Maybe people who are on the edges of the political spectrum feel more ownership over their ideas, like their ideas are their own. Maybe they have to luxury of being able to more rigidly define their beliefs, to exclude people they disagree with or who make them look stupid. Or maybe extreme ideas have the luxury of being outside of political reality, and are never actually tested and given a realistic assessment—they just shimmer unchallenged and unchallengeable, like Platonic ideals. Or maybe people who hold them are driven to their convictions because they fear the inherent ambiguity and uncertainty of life.
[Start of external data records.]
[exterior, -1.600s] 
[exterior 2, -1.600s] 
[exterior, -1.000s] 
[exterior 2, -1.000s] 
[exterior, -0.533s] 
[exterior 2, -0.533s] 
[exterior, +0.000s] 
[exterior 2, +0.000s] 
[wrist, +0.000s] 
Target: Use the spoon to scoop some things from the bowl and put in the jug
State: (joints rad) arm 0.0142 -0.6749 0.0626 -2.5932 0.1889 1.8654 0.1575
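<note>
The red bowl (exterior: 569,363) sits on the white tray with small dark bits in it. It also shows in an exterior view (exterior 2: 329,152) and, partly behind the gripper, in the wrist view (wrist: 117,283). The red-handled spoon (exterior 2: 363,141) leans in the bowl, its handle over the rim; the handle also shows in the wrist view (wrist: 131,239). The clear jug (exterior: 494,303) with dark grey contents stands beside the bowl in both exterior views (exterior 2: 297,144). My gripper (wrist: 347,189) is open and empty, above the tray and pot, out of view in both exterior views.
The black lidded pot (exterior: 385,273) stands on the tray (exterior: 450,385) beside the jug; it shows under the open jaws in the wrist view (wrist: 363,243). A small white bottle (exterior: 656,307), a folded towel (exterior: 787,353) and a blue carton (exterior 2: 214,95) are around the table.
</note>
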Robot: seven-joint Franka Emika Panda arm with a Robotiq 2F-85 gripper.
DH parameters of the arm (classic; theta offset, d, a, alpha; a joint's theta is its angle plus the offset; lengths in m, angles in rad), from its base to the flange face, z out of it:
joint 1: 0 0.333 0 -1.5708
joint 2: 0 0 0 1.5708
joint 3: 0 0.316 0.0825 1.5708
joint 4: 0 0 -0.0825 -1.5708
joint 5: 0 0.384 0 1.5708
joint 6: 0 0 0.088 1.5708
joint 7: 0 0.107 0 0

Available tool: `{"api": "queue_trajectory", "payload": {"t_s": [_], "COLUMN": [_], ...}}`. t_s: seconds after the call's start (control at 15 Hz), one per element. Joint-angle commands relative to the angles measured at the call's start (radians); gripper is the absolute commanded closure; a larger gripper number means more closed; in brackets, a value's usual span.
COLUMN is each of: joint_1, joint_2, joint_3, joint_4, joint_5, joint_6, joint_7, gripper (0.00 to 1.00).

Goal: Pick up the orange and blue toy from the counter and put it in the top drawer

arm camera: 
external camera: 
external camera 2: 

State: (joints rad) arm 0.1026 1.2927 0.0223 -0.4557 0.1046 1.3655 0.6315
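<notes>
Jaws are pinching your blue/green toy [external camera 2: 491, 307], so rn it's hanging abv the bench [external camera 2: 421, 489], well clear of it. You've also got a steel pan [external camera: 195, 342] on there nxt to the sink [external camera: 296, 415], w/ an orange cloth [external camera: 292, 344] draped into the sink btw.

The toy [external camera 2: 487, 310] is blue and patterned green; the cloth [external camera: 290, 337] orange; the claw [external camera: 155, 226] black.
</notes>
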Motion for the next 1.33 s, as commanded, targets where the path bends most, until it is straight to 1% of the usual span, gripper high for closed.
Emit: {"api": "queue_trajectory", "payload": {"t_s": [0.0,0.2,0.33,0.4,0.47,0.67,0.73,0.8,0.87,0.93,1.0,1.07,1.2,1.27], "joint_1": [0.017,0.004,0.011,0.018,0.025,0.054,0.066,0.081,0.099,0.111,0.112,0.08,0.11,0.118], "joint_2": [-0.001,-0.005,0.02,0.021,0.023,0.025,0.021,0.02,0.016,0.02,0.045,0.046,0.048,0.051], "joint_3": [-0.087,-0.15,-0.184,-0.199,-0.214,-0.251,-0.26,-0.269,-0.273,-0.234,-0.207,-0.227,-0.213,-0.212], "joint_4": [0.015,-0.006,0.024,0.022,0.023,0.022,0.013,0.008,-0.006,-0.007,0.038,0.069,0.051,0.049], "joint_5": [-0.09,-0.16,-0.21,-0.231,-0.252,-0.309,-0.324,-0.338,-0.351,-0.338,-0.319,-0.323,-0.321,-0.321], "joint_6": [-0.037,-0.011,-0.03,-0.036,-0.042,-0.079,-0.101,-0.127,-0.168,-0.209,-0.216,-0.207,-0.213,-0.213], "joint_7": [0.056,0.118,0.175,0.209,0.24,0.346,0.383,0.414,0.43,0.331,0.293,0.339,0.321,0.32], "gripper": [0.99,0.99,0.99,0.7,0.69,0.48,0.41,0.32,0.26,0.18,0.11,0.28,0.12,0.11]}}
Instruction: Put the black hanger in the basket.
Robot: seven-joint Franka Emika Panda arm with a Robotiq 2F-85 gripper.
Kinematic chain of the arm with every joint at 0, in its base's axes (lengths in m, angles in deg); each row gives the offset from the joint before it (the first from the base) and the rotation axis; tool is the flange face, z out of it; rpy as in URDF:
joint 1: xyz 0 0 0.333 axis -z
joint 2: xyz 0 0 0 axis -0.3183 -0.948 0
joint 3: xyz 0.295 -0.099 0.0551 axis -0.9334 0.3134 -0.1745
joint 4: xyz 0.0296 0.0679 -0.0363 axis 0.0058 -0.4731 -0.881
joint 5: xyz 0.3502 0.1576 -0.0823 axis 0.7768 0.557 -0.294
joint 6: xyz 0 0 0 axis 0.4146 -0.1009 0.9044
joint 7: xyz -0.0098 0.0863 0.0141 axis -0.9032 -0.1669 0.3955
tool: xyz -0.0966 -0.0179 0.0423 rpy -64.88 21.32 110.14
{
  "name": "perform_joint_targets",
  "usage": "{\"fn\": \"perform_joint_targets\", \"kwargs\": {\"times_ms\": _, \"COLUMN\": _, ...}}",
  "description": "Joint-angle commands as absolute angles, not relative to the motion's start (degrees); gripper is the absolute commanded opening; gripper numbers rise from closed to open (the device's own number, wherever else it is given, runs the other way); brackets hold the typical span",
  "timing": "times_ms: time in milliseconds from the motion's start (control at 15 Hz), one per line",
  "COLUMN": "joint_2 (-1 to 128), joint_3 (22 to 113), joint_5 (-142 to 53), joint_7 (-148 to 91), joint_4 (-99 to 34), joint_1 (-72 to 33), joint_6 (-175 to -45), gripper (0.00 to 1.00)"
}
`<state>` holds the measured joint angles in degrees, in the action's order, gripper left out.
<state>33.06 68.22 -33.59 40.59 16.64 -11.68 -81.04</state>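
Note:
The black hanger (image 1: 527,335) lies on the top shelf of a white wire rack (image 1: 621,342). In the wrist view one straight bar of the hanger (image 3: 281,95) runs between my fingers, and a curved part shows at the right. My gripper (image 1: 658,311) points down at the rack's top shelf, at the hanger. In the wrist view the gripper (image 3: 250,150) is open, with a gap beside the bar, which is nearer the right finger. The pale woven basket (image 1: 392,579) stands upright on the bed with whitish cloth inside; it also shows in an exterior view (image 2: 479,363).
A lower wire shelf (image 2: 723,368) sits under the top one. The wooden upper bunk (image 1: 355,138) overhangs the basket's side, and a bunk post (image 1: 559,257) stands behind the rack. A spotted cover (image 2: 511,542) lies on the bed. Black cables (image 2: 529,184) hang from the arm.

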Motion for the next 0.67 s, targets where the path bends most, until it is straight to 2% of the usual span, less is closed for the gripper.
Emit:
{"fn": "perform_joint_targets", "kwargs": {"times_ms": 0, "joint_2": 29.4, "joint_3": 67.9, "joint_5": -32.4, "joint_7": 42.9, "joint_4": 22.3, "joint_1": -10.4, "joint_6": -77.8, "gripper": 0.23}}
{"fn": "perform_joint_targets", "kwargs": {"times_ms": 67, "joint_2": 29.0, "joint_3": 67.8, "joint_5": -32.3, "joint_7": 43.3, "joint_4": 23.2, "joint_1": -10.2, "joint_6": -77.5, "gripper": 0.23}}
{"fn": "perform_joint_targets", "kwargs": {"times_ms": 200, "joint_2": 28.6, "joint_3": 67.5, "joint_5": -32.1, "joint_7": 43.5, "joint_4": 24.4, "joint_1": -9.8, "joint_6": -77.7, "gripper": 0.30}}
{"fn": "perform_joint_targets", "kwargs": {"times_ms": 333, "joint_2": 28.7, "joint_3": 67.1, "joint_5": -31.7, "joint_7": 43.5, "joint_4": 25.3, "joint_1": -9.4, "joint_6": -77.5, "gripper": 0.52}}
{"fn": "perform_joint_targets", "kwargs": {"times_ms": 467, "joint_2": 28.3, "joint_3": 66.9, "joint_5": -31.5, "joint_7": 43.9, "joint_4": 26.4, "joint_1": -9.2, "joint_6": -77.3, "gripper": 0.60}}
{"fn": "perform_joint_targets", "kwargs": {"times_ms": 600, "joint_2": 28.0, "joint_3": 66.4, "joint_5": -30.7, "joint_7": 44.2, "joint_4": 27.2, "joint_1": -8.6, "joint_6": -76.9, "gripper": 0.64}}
Or maybe they're just right, the both of them. Maybe there are just two ways of looking at the world, and every question and problem falls neatly on the spectrum and has a right and a wrong answer. Moderates who lack the conviction and intellectual wherewithal to reach the nirvana of unwavering confidence are just flip-flopping, indecisive voters in Ohio and Florida who need to get it together-with-us-or-against-us-let’s-roll.

I mean, I’m just throwing that out there. I could be wrong.